#### What you should do:
Among the lines of the material, copy those that hold the string "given".
--- Supplied material Enclosed Below ---
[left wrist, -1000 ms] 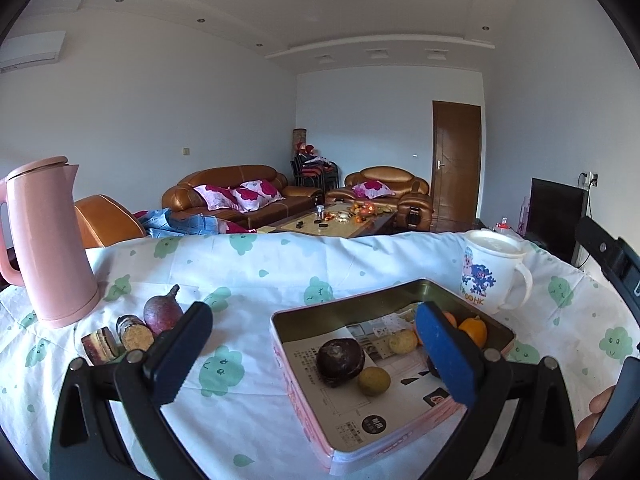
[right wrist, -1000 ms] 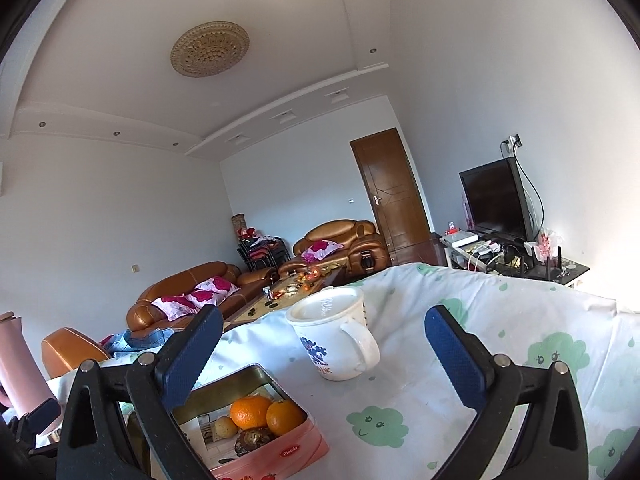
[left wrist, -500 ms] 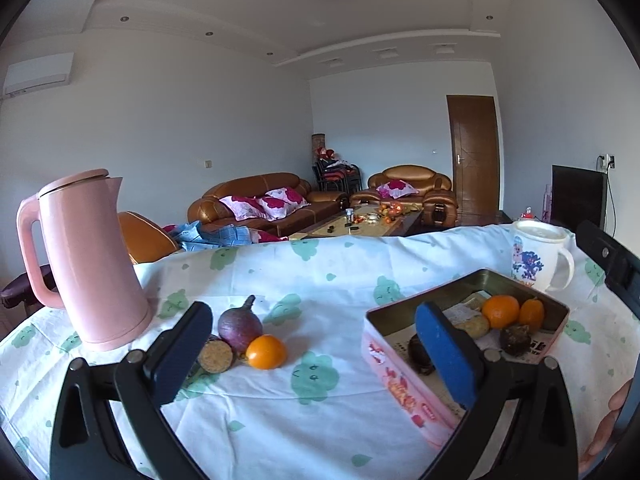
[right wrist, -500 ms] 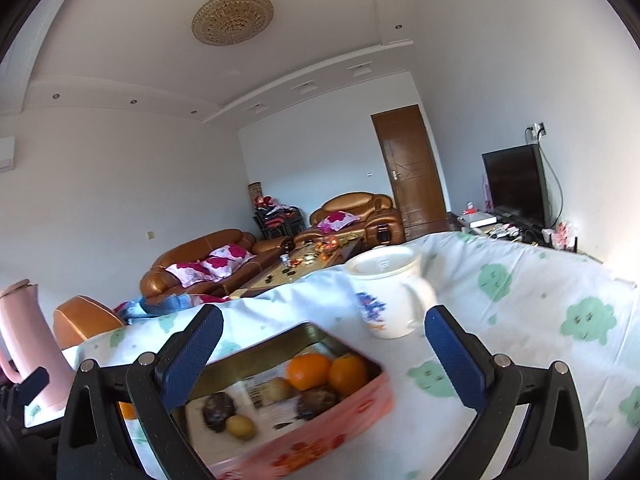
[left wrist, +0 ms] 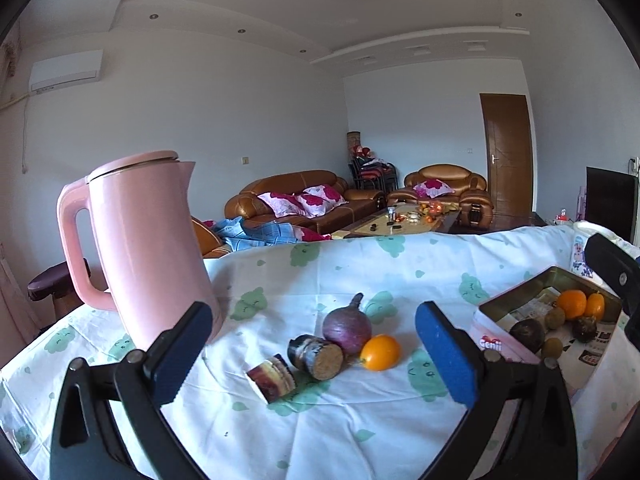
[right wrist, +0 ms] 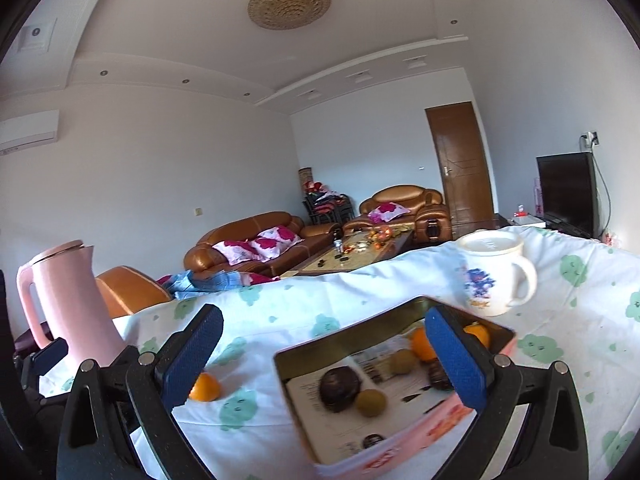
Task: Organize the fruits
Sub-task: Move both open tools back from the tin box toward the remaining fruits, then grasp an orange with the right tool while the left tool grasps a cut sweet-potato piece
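Wide open and empty, the left gripper [left wrist: 314,350] faces a loose orange [left wrist: 380,352]; next likely: grasping it for the tin [left wrist: 494,344], the right gripper [right wrist: 324,356] likewise agape.

Bare cloud-print white tablecloth [left wrist: 320,432] lies open before the cluster of loose fruit [left wrist: 348,344]. A tall pink plastic kettle [left wrist: 140,248] crowds its left, the pink-sided metal tin [left wrist: 504,344] its right.
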Demonstrator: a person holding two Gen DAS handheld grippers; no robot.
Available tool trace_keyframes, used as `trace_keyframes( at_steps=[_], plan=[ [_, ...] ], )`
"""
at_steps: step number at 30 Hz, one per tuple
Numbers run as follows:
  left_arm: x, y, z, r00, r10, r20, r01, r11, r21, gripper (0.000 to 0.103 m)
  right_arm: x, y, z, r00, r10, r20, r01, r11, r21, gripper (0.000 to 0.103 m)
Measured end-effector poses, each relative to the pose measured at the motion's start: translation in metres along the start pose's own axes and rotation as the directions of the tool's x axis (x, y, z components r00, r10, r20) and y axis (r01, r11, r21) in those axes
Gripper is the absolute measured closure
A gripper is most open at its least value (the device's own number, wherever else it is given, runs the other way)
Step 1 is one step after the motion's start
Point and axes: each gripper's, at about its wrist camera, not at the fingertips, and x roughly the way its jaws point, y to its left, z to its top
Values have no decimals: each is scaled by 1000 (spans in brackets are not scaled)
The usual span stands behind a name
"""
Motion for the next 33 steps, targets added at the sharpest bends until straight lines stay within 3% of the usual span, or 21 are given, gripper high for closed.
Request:
trace_keyframes(
  at_steps=[5, 10, 14, 18, 20, 24, 28, 30, 33],
  plan=[
    [9, 18, 0, 1000, 17, -13, -18, 1000, -12, 0, 8, 22, -6, 999, 25, -25, -25, 1000, 4, 1],
    [25, 36, 1, 995, 86, -40, -84, 995, 57, 0, 18, 36, -11, 996, 34, -81, -35, 999, -9, 1],
    [47, 60, -1, 984, 139, -109, -132, 989, 71, 0, 28, 51, -14, 989, 40, -140, -49, 997, -65, 1],
    [67, 86, -4, 971, 99, -218, -101, 995, 1, 0, 41, 74, -20, 974, 85, -209, -115, 984, -139, 1],
    [76, 92, -8, 956, 110, -270, -108, 994, 21, 0, 53, 85, -24, 957, 110, -268, -158, 973, -166, 2],
    [87, 99, -15, 934, 98, -343, -89, 995, 41, 0, 83, 105, -34, 904, 137, -405, -239, 947, -213, 28],
    [85, 102, -17, 932, 48, -359, -47, 999, 12, 0, 113, 110, -44, 838, 133, -530, -270, 944, -190, 29],
    [85, 100, -16, 932, 45, -360, -35, 999, 34, 0, 126, 111, -49, 818, 120, -562, -270, 943, -193, 30],
    [84, 97, -13, 931, 16, -364, 4, 998, 55, 0, 143, 115, -54, 789, 110, -605, -282, 939, -197, 40]
  ],
)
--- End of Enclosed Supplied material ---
#### Result for this task:
A gripper is most open at its least value (the device's own number, wherever else it is given, runs the other way)
Motion for the next 33 steps, targets added at the sharpest bends until straight lines stay within 3% of the usual span, or 21 are given, gripper high for closed.

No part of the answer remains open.